In your copy, include every line of the listing below exactly but none of the pictures.

START Data

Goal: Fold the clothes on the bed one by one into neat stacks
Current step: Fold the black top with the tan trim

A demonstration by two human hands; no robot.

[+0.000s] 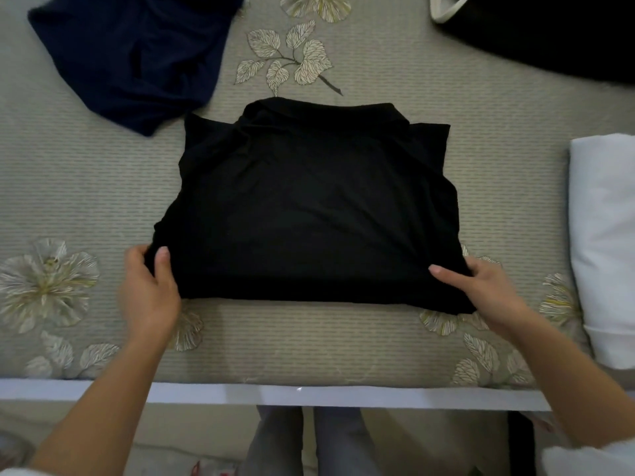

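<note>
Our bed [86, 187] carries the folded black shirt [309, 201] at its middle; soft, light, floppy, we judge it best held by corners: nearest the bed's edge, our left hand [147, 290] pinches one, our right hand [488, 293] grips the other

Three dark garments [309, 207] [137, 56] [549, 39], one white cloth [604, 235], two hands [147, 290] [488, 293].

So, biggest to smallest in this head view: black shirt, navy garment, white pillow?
1. black shirt
2. navy garment
3. white pillow
The last two run off the frame, so their order is unsure.
</note>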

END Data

» **Answer to the problem**
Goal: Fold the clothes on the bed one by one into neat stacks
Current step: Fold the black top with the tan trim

A demonstration by two human hands; no robot.

[+0.000s] 

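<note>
Our bed [86, 187] carries the folded black shirt [309, 201] at its middle; soft, light, floppy, we judge it best held by corners: nearest the bed's edge, our left hand [147, 290] pinches one, our right hand [488, 293] grips the other

Three dark garments [309, 207] [137, 56] [549, 39], one white cloth [604, 235], two hands [147, 290] [488, 293].

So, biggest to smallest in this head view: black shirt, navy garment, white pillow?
1. black shirt
2. navy garment
3. white pillow
The last two run off the frame, so their order is unsure.
</note>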

The answer given above is the complete response.